Thirty years ago, when Ronald Reagan met with Mikhail Gorbachev in Moscow and said that he no longer considered the Soviet Union an “evil empire,” many observers began declaring that the Cold War was over. While the important roles of Reagan and Gorbachev in the ending of Soviet-American enmity are widely remembered, it is often forgotten that Soviet and American citizens played active roles in overcoming the suspicion and hostility that had marred relations between the two countries for decades. Today, when American-Russian relations have deteriorated so badly that many now speak of a “new cold war,” it is important to remember how citizens made a difference in the ending of the old Cold War.

Even before Reagan and Gorbachev met for the first time at Geneva in November 1985, many Americans and Soviets launched initiatives to try to ease tensions between their nations. American and Soviet citizens were thus not merely observers of the end of the Cold War; they helped to make it happen in their own homes and communities.

In 1982 Betty Bumpers, wife of Senator Dale Bumpers, founded Peace Links, based in Arkansas, which grew to have scores of affiliates across the United States and more than 150 supporters among congressional spouses. In 1985 Bumpers invited the Soviet Women’s Committee to send a delegation of fifteen women to the United States, where they split into groups of three that each visited several cities. Further Peace Links exchanges followed. As one Soviet participant later recalled, the dialogue and friendships that developed helped foster the climate that led to the end of the Soviet-American stalemate.

Moved, like Bumpers, by worries about nuclear war, in 1982 a group of Silicon Valley professionals and housewives formed an organization called Beyond War, with headquarters in Palo Alto, California. It rapidly expanded to have local groups in 25 states and 18,000 subscribers to its newsletter. After sending small delegations to the Soviet Union for several years, in 1987 Beyond War collaborated with prominent Soviet academics on a book about “new thinking” concerning nuclear weapons and Soviet-American relations. Fifteen thousand copies of the book were sold in the U.S. and 30,000 copies were printed in the U.S.S.R. The Soviet and American authors then promoted the book with ambitious tours across the U.S. and the U.S.S.R. in 1988 that led to the publication of hundreds of articles and editorials in newspapers about the possibility of a dramatic change in thinking about international relations. (Beyond War later deposited many of its papers at the Nuclear Age Peace Foundation.)

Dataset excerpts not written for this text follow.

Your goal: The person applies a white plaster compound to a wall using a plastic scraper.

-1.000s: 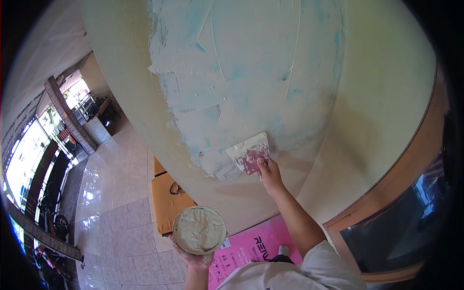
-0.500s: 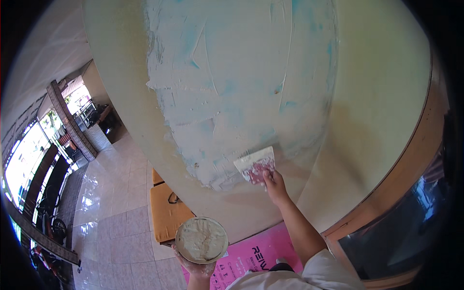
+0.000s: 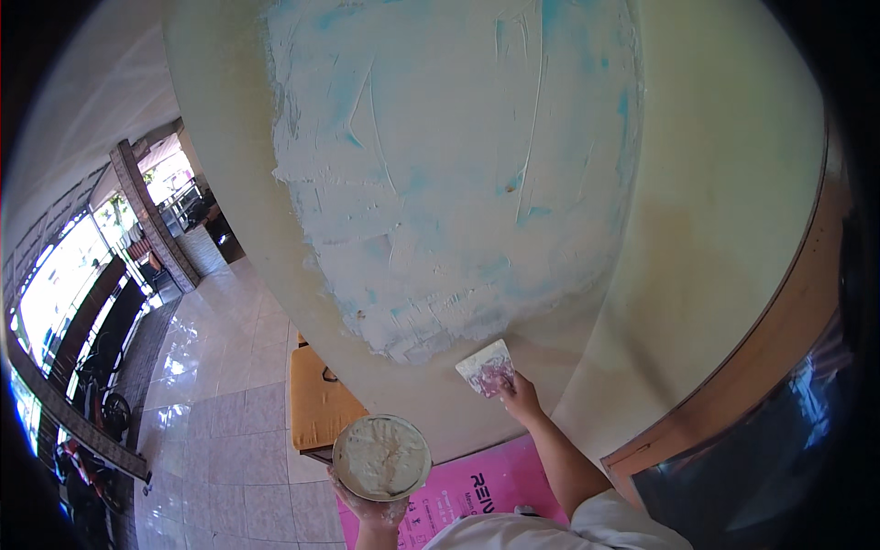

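Pinched in my right hand (image 3: 520,399) is a flat putty scraper (image 3: 486,367), its pinkish face smeared with white filler. The blade's upper edge is near the bottom of a large patch of white filler (image 3: 449,247) spread over the wall (image 3: 229,183), with light blue showing through in streaks. My left hand (image 3: 371,507) supports a round bowl (image 3: 381,456) from below. Off-white putty fills the bowl, its surface rough and furrowed. Smears of filler mark the left fingers and palm.
An orange-yellow padded seat (image 3: 323,399) stands against the wall, left of the bowl. Pink printed sheet (image 3: 440,500) lies at the wall's foot. A wooden frame with dark glass (image 3: 733,477) borders the right. Tiled floor (image 3: 220,412) stretches left toward parked motorcycles (image 3: 87,458).
My right hand has moved down with the scraper, from the filler's lower part to just below its bottom edge. My left hand holds the bowl in nearly the same place.
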`<state>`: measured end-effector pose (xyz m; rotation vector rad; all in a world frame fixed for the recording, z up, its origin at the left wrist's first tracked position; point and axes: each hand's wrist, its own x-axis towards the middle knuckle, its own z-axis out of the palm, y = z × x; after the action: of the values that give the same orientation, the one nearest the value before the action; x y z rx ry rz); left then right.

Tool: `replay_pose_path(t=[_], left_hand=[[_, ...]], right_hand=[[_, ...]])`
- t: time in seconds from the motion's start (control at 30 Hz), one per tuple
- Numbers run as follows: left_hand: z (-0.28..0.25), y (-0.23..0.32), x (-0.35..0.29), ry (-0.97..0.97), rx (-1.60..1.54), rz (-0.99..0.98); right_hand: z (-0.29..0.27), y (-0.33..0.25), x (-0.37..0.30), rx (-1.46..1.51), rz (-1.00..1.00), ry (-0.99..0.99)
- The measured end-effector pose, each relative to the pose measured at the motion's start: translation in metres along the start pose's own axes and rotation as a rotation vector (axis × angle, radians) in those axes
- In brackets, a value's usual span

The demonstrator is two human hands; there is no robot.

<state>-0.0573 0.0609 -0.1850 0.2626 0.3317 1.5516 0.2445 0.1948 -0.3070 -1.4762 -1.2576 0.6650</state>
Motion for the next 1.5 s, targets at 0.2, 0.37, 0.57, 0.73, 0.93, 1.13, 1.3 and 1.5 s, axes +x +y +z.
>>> replay_pose_path(t=[0.2, 0.37, 0.57, 0.73, 0.93, 1.13, 1.3, 1.5], left_hand=[[0.003, -0.020, 0.000, 0.039, 0.034, 0.015], [0.021, -0.039, 0.001, -0.002, 0.083, 0.008], [0.029, -0.060, 0.003, -0.009, 0.035, -0.059], [0.028, -0.067, 0.005, -0.010, 0.083, -0.033], [0.031, -0.064, 0.004, -0.035, 0.049, -0.046], [0.031, -0.049, 0.001, -0.028, -0.016, -0.002], [0.017, -0.028, 0.006, -0.004, -0.076, 0.010], [-0.003, -0.003, 0.018, -0.012, 0.124, 0.047]], right_hand=[[-0.054, -0.047, -0.004, -0.030, -0.076, -0.093], [-0.072, -0.040, 0.008, 0.174, -0.226, -0.161], [-0.103, -0.046, 0.017, 0.147, 0.057, -0.422], [-0.104, -0.030, 0.014, 0.201, 0.207, -0.486], [-0.099, -0.041, 0.034, 0.063, -0.010, -0.595], [-0.088, -0.116, 0.034, 0.432, -0.062, -0.582], [-0.054, -0.114, 0.039, 0.598, -0.048, -0.610], [-0.003, -0.096, 0.028, 0.805, 0.068, -0.452]])
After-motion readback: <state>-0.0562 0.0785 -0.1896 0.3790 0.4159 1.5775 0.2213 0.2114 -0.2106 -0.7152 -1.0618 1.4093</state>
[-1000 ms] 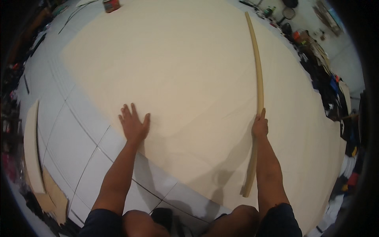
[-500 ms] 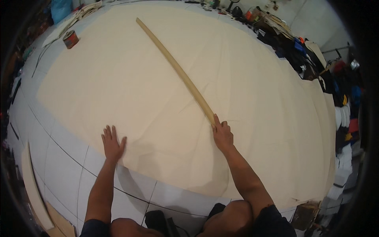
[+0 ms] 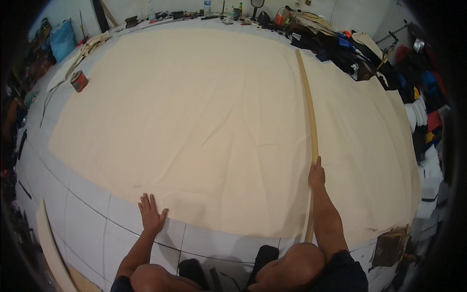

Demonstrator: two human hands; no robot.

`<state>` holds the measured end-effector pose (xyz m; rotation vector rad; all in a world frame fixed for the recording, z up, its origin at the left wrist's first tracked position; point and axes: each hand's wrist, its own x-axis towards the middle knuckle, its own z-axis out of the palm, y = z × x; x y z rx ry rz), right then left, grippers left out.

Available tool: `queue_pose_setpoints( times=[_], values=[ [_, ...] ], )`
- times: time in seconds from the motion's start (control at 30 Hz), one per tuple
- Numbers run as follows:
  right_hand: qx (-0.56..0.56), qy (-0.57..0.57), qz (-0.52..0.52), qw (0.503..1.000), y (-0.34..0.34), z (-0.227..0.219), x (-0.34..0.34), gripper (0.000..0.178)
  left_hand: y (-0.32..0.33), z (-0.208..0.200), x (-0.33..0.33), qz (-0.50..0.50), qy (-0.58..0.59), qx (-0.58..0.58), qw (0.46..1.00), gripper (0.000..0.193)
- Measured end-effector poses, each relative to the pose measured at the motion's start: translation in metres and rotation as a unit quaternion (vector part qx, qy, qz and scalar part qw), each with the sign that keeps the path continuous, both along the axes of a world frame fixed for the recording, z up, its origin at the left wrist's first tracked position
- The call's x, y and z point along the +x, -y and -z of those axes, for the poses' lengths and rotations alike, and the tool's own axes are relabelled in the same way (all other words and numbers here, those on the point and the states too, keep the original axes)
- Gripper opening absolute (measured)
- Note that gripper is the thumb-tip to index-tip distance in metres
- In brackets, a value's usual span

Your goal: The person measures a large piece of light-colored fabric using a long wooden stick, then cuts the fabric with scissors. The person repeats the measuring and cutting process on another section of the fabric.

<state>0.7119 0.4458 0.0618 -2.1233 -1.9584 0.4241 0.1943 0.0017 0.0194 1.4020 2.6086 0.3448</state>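
Note:
A large cream cloth sheet (image 3: 194, 112) lies spread over the floor with faint creases. My left hand (image 3: 152, 214) rests flat at its near edge, fingers spread, with nothing in it. On the right, my right hand (image 3: 316, 174) is closed round a long, narrow wooden strip (image 3: 308, 107). The strip lies across the sheet from near to far, its far end close to the heap of fabric. Its near end reaches past the sheet's near edge, partly hidden by my forearm and knee.
White floor tiles (image 3: 82, 214) border the sheet. A red can (image 3: 79, 81) stands at its left edge, a blue bag (image 3: 62, 41) behind it. Dark fabric (image 3: 335, 53) is heaped at the far right. A wooden box (image 3: 390, 247) sits near right, a pale curved board (image 3: 51, 248) near left.
The wooden strip has swung from a slant to nearly straight ahead and moved right with my right hand. My left hand has drawn back toward the near edge. The view has tilted up.

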Motion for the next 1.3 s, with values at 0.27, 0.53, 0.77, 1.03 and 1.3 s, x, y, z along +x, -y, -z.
queue_pose_setpoints(
  times=[0.27, 0.53, 0.77, 1.03, 1.3],
  values=[
    [-0.028, -0.023, -0.118, 0.992, 0.079, -0.017, -0.078, 0.056, -0.002, -0.007, -0.001, 0.018, 0.011, -0.006, 1.0, 0.09],
    [-0.02, 0.004, -0.36, 0.933, 0.084, -0.037, -0.228, 0.052, -0.002, -0.004, -0.006, 0.013, 0.034, -0.075, 0.997, 0.098],
    [-0.039, 0.053, -0.17, 0.983, 0.003, 0.007, -0.197, 0.053, -0.005, -0.017, -0.01, 0.024, 0.064, -0.126, 0.99, 0.105],
    [-0.014, -0.078, 0.005, 0.997, -0.048, 0.013, -0.032, 0.054, -0.002, -0.012, -0.016, 0.046, 0.081, -0.156, 0.983, 0.122],
    [0.008, -0.076, -0.075, 0.994, 0.018, 0.001, -0.041, 0.055, -0.001, -0.011, -0.016, 0.054, 0.05, -0.127, 0.989, 0.121]
  ],
)
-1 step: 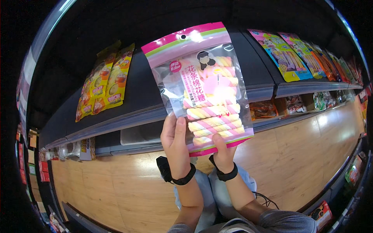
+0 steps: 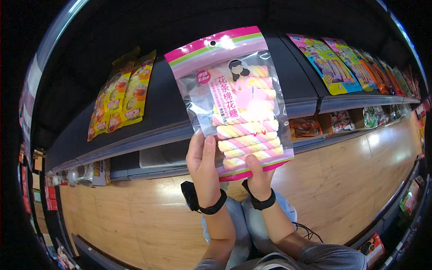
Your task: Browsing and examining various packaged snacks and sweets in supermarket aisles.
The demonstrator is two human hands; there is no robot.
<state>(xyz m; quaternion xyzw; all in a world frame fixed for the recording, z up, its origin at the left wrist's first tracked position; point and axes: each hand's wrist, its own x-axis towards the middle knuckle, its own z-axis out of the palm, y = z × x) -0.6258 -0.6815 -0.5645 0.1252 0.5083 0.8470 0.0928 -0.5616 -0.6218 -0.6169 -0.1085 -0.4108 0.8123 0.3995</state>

Many other organizations became involved. They included the US-USSR Youth Exchange Program, which organized joint Soviet-American wilderness adventures and educational exchanges; the Center for Soviet-American Dialogue; the Chautauqua Institute, which sponsored major exchanges of government officials and opinion leaders; and Sister Cities International.

The explosion of citizen diplomacy, especially from 1987 to 1989, led to hundreds of thousands of face-to-face encounters between Americans and Soviets that often challenged their preconceptions about their erstwhile enemies and frequently led to the forming of fond friendships. The impact of the individual encounters was magnified by extensive coverage on the front pages of local newspapers and in numerous broadcasts by local and regional radio and television stations who treated the Soviet visits as major news stories.

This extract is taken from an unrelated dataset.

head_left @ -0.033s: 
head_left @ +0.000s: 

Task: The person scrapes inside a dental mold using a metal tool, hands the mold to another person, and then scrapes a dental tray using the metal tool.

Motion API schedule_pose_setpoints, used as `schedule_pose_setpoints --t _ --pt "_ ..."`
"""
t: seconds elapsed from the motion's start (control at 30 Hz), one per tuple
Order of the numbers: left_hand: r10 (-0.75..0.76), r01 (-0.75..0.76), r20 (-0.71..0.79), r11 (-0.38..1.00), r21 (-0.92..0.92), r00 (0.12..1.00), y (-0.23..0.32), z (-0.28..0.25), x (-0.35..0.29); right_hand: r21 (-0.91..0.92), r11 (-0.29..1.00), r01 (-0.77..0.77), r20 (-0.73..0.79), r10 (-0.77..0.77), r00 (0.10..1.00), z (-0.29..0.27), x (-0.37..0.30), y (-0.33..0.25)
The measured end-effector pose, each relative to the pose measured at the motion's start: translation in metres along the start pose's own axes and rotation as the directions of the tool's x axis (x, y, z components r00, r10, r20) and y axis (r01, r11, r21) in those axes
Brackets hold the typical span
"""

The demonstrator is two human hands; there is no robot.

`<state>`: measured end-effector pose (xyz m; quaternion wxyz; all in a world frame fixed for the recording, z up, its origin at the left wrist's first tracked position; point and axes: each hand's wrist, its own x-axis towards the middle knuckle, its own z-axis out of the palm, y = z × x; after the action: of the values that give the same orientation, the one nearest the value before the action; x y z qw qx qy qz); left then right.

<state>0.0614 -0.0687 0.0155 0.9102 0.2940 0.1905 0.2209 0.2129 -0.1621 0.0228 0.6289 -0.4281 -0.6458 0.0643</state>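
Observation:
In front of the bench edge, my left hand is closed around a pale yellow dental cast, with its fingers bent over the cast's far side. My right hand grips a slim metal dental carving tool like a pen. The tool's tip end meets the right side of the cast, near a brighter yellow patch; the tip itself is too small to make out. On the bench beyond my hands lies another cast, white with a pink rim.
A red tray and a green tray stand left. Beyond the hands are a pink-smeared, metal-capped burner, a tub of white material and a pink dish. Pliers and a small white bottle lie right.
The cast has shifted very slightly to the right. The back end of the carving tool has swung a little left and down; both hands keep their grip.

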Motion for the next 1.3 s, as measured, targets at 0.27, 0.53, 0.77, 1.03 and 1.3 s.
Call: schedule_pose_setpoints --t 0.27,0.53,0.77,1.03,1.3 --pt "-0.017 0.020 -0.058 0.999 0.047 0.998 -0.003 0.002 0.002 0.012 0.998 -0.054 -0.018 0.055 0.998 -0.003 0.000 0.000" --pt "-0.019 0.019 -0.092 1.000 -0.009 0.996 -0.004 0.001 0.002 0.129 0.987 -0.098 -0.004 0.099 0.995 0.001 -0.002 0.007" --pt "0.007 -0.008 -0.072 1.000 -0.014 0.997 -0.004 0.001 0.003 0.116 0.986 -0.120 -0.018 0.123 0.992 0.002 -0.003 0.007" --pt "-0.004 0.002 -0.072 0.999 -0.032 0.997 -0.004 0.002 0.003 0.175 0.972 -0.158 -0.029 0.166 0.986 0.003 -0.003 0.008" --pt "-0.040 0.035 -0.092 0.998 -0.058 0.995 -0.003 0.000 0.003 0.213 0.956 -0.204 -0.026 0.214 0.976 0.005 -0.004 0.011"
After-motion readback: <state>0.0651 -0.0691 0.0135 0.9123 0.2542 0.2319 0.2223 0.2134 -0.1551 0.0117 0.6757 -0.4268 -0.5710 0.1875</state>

The most ambitious of the many citizen diplomacy projects was the “Soviets Meet Middle America!” project. This was a joint effort by the Center for U.S.-U.S.S.R. Initiatives (CUUI), the Soviet Peace Committee, and non-governmental activists in the Soviet Union that brought 400 Soviet citizens to 240 towns and cities across the United States between January 1988 and early 1989.

Participants in the “Soviets, Meet Middle America!” project – including many in southern California — believed that they were playing important roles in the broader process of warming American- Soviet relations. After a grass-roots “mini-summit” in July 1988, for example, the editor of the Ojai Valley News glowed: “The people of the Ojai Valley probably accomplished more in the past two weeks than President Reagan did on his recent visit to the Soviet Union.”

Long before the disintegration of the Soviet Union in December 1991, then, citizen diplomacy broke down many Americans’ and Soviets’ negative stereotypes of the other people, erased old barriers of suspicion, and dissipated longstanding hostility. Remembering how American activists helped to dispel images of the Soviet Union as an “evil empire” and to encourage a dramatic expansion of communication between the two countries offers important inspiration for today, when American politicians have reverted to calling Russia’s leader “evil” and have made it more difficult for the two nuclear-armed nations to engage in dialogue about their differences.